Exercise ->
When you reach the line that contains "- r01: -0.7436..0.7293" in the data below, start reproducing lines exactly, and stop after the line that contains "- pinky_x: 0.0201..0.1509".

Recorded data
◇ ◇ ◇ ◇

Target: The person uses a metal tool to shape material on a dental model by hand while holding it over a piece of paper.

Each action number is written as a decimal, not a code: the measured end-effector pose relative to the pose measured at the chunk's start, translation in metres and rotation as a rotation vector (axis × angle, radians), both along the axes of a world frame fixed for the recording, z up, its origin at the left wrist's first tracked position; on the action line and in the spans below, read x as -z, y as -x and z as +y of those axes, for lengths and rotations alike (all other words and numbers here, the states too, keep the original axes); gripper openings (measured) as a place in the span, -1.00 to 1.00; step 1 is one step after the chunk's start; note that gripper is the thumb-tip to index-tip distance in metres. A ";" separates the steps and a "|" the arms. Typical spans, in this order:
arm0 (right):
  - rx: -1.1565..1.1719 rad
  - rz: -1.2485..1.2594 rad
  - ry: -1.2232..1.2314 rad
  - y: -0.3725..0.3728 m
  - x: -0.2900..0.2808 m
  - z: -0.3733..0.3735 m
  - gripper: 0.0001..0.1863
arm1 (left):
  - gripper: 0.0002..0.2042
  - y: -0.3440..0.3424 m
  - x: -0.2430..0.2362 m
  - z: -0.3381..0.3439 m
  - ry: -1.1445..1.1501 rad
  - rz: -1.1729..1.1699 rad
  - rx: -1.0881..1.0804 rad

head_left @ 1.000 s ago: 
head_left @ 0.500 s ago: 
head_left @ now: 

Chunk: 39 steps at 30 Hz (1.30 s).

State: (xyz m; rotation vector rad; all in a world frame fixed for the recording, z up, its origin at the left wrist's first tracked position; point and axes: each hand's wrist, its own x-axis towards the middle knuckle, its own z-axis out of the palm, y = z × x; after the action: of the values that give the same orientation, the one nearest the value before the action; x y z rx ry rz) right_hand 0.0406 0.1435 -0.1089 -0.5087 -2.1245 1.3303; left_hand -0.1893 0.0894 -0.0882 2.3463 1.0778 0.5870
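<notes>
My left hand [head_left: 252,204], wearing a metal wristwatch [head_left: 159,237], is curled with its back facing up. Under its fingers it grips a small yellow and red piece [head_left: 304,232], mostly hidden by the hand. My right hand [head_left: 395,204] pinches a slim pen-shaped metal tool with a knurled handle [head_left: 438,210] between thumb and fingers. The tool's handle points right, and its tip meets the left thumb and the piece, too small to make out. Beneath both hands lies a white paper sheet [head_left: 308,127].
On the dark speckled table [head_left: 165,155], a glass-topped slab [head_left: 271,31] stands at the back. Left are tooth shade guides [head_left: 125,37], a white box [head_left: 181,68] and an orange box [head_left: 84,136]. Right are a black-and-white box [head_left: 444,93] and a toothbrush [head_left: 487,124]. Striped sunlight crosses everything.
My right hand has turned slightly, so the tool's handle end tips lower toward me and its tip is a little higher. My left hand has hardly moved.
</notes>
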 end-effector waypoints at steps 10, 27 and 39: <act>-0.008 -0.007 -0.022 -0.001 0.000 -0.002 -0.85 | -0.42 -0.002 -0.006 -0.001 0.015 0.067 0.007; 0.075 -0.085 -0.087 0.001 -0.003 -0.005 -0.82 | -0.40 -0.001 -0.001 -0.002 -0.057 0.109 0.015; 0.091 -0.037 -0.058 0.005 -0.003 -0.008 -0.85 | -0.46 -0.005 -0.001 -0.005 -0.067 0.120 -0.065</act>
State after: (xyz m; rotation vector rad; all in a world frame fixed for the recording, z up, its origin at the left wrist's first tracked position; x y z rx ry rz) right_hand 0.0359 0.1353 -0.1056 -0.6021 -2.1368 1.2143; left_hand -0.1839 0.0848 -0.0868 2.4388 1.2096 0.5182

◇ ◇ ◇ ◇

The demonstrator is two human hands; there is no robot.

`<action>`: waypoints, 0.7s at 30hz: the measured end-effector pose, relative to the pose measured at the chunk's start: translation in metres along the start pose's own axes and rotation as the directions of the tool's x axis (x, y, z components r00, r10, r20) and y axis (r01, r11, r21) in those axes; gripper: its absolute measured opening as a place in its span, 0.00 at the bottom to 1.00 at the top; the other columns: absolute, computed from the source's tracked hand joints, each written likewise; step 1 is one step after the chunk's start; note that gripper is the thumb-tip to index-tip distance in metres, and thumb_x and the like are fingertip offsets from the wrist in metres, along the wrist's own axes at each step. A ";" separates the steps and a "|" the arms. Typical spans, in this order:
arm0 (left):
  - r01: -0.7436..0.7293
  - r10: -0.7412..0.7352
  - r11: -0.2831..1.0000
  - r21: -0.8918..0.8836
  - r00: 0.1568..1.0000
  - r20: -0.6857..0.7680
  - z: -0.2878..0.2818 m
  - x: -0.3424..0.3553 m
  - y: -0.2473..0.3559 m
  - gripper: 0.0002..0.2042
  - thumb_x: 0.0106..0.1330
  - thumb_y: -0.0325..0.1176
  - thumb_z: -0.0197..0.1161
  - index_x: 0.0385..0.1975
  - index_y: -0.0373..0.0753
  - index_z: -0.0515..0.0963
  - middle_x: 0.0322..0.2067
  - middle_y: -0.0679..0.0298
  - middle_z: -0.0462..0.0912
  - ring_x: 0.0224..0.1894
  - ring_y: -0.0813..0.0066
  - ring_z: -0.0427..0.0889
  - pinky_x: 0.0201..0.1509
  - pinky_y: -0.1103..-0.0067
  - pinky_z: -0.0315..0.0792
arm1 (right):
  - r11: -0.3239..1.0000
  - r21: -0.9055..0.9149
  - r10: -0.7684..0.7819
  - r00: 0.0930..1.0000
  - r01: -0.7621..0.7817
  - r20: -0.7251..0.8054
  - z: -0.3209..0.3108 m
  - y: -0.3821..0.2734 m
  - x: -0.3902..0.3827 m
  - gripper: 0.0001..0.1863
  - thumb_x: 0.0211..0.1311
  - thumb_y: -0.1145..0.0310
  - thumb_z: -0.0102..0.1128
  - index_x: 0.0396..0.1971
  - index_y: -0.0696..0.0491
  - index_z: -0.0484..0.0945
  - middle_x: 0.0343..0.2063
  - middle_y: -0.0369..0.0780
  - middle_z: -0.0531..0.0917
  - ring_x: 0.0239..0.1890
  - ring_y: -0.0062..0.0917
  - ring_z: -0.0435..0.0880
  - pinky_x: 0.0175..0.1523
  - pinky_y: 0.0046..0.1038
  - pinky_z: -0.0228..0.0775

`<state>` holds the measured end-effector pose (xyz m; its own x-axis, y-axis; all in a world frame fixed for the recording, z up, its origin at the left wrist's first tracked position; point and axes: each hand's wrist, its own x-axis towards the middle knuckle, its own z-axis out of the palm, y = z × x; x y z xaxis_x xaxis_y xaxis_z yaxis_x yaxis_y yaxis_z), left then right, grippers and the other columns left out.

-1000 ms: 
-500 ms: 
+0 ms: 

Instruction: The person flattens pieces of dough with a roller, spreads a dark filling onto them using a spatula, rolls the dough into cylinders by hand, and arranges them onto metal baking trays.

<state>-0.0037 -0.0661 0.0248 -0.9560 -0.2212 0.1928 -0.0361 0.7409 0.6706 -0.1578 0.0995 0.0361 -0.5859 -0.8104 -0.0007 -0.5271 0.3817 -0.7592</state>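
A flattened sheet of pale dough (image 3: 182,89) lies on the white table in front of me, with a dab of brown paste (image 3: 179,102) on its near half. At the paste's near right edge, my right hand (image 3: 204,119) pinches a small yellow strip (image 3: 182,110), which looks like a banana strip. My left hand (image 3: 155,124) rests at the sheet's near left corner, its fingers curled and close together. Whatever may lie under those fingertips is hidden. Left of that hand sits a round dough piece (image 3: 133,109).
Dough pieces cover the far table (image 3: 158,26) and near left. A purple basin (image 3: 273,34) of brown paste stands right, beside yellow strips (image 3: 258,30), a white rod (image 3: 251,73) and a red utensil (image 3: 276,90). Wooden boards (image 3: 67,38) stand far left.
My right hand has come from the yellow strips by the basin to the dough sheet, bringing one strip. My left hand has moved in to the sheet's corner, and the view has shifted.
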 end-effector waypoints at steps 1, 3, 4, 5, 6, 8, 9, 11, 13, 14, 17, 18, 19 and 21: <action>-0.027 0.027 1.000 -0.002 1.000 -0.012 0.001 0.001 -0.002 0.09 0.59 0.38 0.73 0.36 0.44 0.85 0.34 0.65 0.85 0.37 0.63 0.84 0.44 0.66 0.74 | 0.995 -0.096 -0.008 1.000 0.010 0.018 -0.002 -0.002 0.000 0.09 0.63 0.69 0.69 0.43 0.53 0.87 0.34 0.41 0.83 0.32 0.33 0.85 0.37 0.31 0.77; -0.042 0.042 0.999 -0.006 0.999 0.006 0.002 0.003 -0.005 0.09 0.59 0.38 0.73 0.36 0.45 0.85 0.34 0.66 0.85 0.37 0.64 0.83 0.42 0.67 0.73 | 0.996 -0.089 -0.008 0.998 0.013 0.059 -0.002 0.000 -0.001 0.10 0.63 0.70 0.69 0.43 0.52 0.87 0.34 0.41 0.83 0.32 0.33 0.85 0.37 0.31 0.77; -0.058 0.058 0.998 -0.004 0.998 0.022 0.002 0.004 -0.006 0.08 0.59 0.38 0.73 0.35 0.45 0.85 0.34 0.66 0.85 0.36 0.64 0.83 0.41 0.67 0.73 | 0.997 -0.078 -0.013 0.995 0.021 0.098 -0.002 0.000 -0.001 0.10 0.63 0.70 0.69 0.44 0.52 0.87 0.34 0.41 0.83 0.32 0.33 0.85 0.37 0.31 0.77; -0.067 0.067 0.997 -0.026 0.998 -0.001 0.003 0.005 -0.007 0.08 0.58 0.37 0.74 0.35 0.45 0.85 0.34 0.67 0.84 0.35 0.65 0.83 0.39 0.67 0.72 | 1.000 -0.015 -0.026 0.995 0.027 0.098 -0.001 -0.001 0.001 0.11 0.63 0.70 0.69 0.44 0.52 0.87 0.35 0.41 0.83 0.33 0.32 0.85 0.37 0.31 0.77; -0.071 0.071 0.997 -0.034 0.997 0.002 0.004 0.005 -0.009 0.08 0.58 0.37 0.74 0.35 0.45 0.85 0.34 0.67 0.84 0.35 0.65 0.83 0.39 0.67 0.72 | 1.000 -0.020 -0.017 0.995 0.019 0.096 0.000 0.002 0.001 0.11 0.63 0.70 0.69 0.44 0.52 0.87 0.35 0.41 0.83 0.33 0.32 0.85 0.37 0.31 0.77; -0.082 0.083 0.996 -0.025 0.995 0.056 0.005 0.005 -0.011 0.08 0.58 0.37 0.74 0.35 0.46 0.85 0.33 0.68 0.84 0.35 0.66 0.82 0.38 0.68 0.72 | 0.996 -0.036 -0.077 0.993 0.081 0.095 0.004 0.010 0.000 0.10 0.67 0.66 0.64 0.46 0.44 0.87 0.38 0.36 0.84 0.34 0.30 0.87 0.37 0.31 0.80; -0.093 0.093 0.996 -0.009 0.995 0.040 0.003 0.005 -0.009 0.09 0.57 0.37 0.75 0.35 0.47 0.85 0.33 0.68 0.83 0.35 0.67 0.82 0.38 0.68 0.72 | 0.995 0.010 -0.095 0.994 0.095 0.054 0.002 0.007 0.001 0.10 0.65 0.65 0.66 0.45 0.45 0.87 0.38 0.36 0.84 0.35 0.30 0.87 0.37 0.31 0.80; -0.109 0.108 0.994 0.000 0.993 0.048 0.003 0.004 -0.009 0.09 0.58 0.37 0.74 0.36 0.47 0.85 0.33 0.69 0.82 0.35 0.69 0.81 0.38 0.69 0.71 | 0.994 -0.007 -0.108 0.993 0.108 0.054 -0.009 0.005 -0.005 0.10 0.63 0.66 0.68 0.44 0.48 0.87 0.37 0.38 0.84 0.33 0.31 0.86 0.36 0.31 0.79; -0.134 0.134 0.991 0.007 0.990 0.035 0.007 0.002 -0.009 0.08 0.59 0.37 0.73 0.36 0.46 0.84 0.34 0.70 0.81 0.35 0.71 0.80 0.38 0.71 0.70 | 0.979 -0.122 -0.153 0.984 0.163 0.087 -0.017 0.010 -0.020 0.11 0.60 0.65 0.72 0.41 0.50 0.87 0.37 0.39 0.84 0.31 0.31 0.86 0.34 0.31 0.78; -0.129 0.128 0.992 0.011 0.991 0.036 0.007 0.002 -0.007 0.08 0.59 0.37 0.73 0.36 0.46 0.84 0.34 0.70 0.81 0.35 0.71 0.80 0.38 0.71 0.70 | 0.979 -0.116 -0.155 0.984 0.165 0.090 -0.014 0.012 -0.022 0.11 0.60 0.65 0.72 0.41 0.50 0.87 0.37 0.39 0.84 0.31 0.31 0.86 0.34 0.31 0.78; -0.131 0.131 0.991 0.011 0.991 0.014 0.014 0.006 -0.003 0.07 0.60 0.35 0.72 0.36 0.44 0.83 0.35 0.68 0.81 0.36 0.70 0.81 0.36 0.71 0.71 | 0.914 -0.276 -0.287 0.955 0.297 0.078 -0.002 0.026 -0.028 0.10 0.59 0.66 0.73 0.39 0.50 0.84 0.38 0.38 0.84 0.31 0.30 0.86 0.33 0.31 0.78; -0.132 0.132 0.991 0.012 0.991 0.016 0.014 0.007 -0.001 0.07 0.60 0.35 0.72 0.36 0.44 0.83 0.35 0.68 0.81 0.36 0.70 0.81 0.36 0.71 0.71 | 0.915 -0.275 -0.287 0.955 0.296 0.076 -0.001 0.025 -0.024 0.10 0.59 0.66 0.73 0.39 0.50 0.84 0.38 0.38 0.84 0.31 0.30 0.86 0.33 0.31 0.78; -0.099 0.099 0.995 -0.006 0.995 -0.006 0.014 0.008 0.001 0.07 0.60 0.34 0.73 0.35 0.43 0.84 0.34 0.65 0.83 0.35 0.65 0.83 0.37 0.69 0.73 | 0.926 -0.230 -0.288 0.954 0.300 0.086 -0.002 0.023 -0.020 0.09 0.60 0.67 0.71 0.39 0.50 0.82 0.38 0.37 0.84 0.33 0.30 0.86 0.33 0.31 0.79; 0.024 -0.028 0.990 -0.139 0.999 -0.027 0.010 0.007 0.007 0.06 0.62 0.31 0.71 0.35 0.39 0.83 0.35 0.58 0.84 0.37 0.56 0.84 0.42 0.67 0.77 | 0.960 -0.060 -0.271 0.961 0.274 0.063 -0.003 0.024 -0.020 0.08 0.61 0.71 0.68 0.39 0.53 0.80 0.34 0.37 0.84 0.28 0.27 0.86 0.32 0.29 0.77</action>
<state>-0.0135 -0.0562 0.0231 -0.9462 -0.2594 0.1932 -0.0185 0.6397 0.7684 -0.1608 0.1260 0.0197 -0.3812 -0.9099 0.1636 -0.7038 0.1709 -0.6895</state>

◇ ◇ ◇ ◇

Answer to this task ->
  - r01: -0.7436..0.7293
  - r10: -0.7412..0.7352
  - r11: -0.2831..1.0000
  - r21: -0.8918..0.8836
  - r00: 0.1568..1.0000
  - r20: -0.6857..0.7680
  - z: -0.2878..0.2818 m
  - x: -0.3424..0.3553 m
  - y: -0.2473..0.3559 m
  - gripper: 0.0002..0.2042
  - thumb_x: 0.0106..0.1330
  - thumb_y: -0.0325..0.1176
  - thumb_z: -0.0197..0.1161
  - index_x: 0.0385..0.1975
  - index_y: -0.0373..0.0753
  - index_z: -0.0515..0.0963
  - middle_x: 0.0322..0.2067
  - middle_y: -0.0679..0.0298
  - middle_z: -0.0462..0.0912
  - ring_x: 0.0224..0.1894
  - ring_y: -0.0813..0.0066
  - ring_z: -0.0427..0.0889
  - pinky_x: 0.0201..0.1509

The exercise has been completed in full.